* Problem details:
Could you set down exactly the lines of the data below, starting at the one that holds "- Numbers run" and ending at the one that holds "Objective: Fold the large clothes", both included, and only those?

* Dataset:
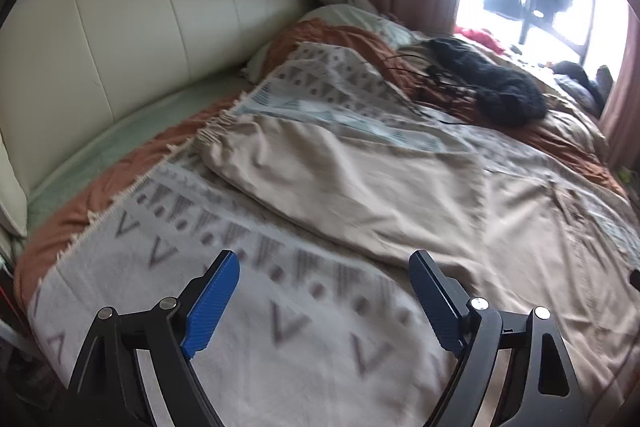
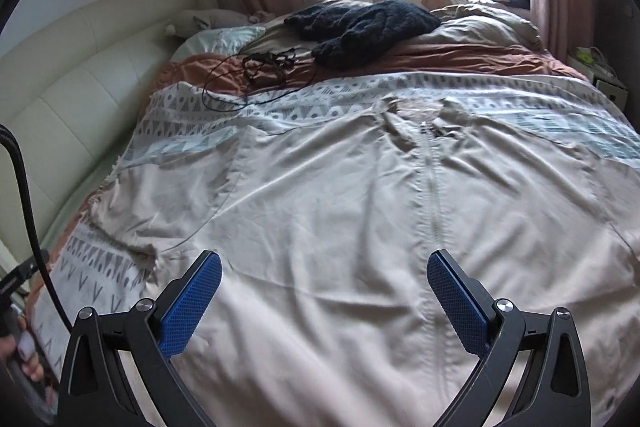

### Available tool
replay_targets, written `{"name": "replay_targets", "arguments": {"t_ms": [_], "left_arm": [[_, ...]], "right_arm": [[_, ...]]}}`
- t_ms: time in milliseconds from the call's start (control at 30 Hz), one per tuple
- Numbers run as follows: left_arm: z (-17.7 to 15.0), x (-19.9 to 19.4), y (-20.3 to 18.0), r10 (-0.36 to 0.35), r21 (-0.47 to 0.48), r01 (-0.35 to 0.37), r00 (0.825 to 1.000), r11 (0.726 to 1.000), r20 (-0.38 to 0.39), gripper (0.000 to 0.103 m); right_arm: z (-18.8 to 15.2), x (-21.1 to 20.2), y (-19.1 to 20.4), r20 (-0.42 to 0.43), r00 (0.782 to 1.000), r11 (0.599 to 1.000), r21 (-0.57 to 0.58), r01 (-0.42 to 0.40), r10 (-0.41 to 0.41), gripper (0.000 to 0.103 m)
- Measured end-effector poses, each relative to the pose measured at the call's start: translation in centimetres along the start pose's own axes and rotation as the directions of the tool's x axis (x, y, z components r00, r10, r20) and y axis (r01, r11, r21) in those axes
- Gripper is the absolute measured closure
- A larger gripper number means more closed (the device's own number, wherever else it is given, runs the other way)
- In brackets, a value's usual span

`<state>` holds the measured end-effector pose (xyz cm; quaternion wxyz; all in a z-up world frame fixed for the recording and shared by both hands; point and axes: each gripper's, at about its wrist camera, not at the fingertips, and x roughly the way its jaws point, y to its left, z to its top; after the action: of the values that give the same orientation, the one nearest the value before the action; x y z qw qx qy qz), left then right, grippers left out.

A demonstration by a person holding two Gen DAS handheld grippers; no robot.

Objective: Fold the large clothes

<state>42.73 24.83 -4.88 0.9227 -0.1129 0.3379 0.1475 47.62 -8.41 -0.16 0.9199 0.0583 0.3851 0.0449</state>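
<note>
A large beige zip-up jacket point(image 2: 340, 211) lies spread flat on the patterned blanket point(image 2: 224, 107), collar toward the window, zipper point(image 2: 430, 183) running down its middle. Its left sleeve point(image 1: 320, 171) stretches toward the headboard. My left gripper point(image 1: 324, 263) hovers open over the blanket beside that sleeve, nothing between its blue pads. Over the jacket's lower front, left of the zipper, my right gripper point(image 2: 324, 265) is also open and holds nothing.
A black knitted garment point(image 2: 360, 23) and a tangle of black cable point(image 2: 260, 67) lie beyond the jacket on a rust-brown cover point(image 2: 460, 59). A cream padded headboard point(image 1: 140, 27) runs along the left. Pillows, more clothes and a curtained window sit at the far end.
</note>
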Motion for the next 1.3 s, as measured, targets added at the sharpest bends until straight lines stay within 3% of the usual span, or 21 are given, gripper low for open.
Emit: {"name": "replay_targets", "arguments": {"t_ms": [400, 600, 733, 767, 833, 867, 900, 933, 1133, 1300], "left_arm": [[3.9, 11.5, 5.8, 0.028, -0.137, -0.043, 0.993, 0.990, -0.111, 0.025], [4.9, 16.2, 8.0, 0.027, -0.229, -0.065, 0.986, 0.971, -0.165, 0.029], [5.3, 19.4, 9.3, 0.069, -0.269, -0.126, 0.975, 0.955, -0.212, 0.031], [5.3, 20.1, 9.7, 0.073, -0.281, -0.135, 0.972, 0.950, -0.222, 0.033], [5.2, 21.5, 10.7, 0.088, -0.326, -0.167, 0.966, 0.930, -0.242, 0.061], [5.1, 21.6, 11.0, 0.105, -0.343, -0.185, 0.965, 0.921, -0.240, 0.069], [5.2, 21.5, 11.3, 0.105, -0.369, -0.183, 0.969, 0.911, -0.222, 0.088], [5.3, 21.3, 11.5, 0.073, -0.394, -0.152, 0.975, 0.906, -0.209, 0.099], [7.9, 17.4, 10.0, 0.034, -0.341, -0.067, 0.994, 0.938, -0.103, 0.101], [10.6, 13.3, 8.4, -0.019, -0.290, 0.006, 0.999, 0.957, -0.042, 0.101]], "right_arm": [[3.1, 6.7, 2.2, -0.023, 0.999, 0.999, -0.039, 0.028, -0.029, 0.004], [3.9, 10.2, 2.7, -0.066, 0.998, 0.999, -0.032, 0.018, -0.020, 0.017], [3.7, 12.4, 2.4, -0.123, 0.992, 1.000, -0.005, -0.006, 0.005, 0.028], [3.6, 12.8, 2.3, -0.132, 0.991, 1.000, 0.002, -0.013, 0.013, 0.028], [3.4, 13.4, 2.1, -0.144, 0.990, 1.000, 0.007, -0.009, 0.010, 0.029], [3.3, 13.7, 2.1, -0.151, 0.988, 1.000, 0.011, -0.011, 0.012, 0.030], [3.1, 14.0, 2.1, -0.160, 0.987, 1.000, 0.018, -0.018, 0.020, 0.034], [3.0, 14.3, 2.2, -0.173, 0.984, 0.999, 0.025, -0.028, 0.032, 0.038], [1.9, 15.3, 4.3, -0.225, 0.962, 0.988, 0.029, -0.149, 0.152, 0.056], [1.4, 15.9, 6.6, -0.251, 0.940, 0.973, 0.045, -0.228, 0.232, 0.060]]}}
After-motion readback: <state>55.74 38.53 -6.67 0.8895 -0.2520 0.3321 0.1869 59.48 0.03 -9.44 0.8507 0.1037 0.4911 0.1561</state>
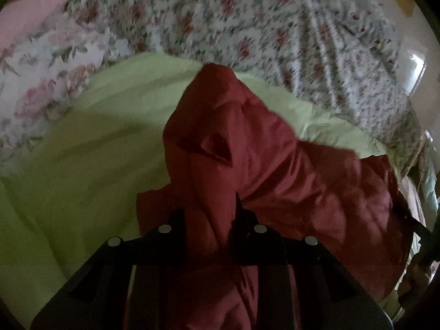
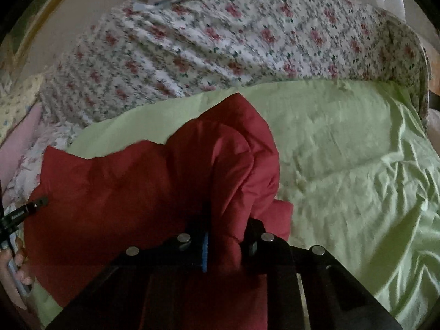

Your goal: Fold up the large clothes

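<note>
**Q:** Filling the centre of both wrist views, what is seen?

**R:** A dark red garment [image 1: 242,148] is seen bunched up over a pale green sheet [image 1: 82,151]. In the left wrist view it rises from the bottom centre to a peak just above mid-frame and spreads to the lower right. In the right wrist view the same red garment [image 2: 132,192] covers the lower left and centre.

**Q:** How are the tools set?

**R:** The left gripper [image 1: 210,220] is closed narrowly, with a fold of red cloth pinched between its black fingers. The right gripper [image 2: 224,236] is likewise clamped on a thick fold; a blue pad [image 2: 205,253] is visible on one finger.

**Q:** What is blocked from sight?

**R:** The fingertips of both tools are largely hidden by the cloth, and the green sheet beneath the garment is covered.

**Q:** What else lies around?

**R:** A floral bedsheet [image 1: 233,13] with small red flowers is spread across the top of each frame, beyond the green sheet [image 2: 343,151]. A pink pillow or cover [image 1: 30,19] is seen at the upper left of the left view, with larger rose-printed fabric [image 1: 44,82] below it. At the lower left edge of the right view, a hand [image 2: 16,269] and part of the other black tool are visible. Both views are blurred.
</note>
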Demonstrator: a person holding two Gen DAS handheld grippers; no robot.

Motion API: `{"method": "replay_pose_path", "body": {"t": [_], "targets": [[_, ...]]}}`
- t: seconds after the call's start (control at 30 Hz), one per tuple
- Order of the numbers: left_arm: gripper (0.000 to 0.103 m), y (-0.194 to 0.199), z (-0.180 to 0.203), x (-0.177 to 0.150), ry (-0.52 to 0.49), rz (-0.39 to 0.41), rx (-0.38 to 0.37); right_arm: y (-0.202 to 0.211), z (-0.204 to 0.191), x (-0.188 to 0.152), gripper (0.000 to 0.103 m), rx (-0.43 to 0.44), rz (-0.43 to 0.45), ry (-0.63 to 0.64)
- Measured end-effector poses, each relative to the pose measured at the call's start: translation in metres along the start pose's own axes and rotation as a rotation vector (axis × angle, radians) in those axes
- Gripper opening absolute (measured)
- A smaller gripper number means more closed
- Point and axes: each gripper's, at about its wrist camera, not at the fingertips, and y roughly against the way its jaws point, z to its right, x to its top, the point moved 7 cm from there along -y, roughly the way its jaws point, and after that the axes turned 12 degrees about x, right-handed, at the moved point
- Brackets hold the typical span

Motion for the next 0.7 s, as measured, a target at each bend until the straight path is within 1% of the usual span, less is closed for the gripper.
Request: {"method": "replay_pose_path", "body": {"t": [0.07, 0.17, 0.37, 0.53, 0.63, 0.7], "targets": [[0.021, -0.015, -0.001, -0.004, 0.005, -0.027, 0.002, -0.016, 0.009, -0.005, 0.017, -0.006, -0.028, -0.029], [0.021, -0.025, -0.001, -0.007, 0.013, -0.044, 0.004, -0.026, 0.017, -0.011, 0.017, -0.013, -0.030, -0.052], [0.023, -0.034, -0.001, -0.010, 0.018, -0.063, 0.012, -0.027, 0.019, -0.011, 0.019, -0.009, -0.027, -0.075], [0.025, -0.035, 0.000, -0.009, 0.015, -0.065, 0.021, -0.030, 0.022, -0.013, 0.021, 0.000, -0.029, -0.088], [0.029, -0.036, 0.001, -0.009, 0.004, -0.063, 0.035, -0.031, 0.025, -0.015, 0.023, 0.007, -0.028, -0.103], [0.030, -0.033, 0.000, -0.009, 0.012, -0.058, 0.031, -0.031, 0.028, -0.017, 0.023, 0.011, -0.023, -0.118]]}}
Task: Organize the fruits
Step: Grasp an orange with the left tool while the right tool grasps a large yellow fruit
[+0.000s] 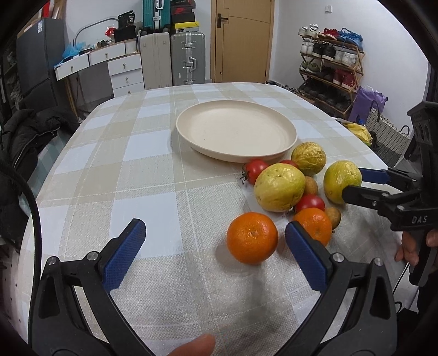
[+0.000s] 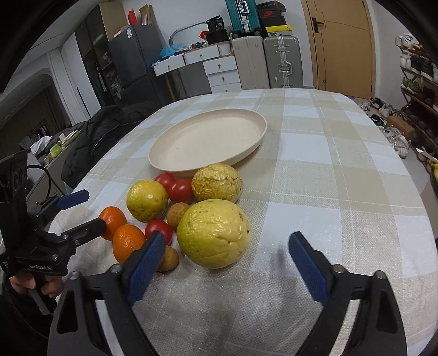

* Task result:
- Numbers run as follows: left_arm: z (-17.7 to 15.0), x (-19.9 to 19.4), y (-20.3 to 18.0), r10 (-0.36 to 0.35), r21 (-0.47 to 0.48), r01 (-0.35 to 0.37), r00 (0.825 to 1.000), r11 (0.726 to 1.000), r20 (-0.38 to 0.39), gripper (0.000 to 0.103 m); right_arm: z (-18.8 to 15.2), x (-21.1 to 20.2), y (-19.1 to 20.4), r20 (-0.42 to 0.43), r00 (0.782 to 1.000), r11 (0.599 to 1.000), r21 (-0.57 to 0.58), r01 (-0.42 to 0.40), r10 (-0.41 to 0.41), gripper (0.000 to 0.103 m)
- Measured end-effector poses, each relative to the pose measured at the call's start: translation in centimetres along the start pose's own axes and rotation as the directions of the tool's x axis (x, y, z components r00, r10, r20) and y axis (r01, r11, r21) in those axes
- Gripper is the absolute measured closure
- A larger gripper number means more closed (the device's own number, wherever else it is given, runs the other way)
- In brackets, a value's usual span

`<state>` holds the measured end-effector pose (xyz cm; quaternion wxyz; all in a z-up world frame fixed for the recording and shared by both hands; point and axes: each gripper's, at about its wrist camera, not at the fingertips, and x roughly the way its jaws point, y to its left, z to its top; after the action: of the values that give the same orientation, the one nearest the value before the action; x y z qw qx qy qz), left then right, grippers left out.

A demonstration by a person holding two Gen DAS handheld grippers; no robot.

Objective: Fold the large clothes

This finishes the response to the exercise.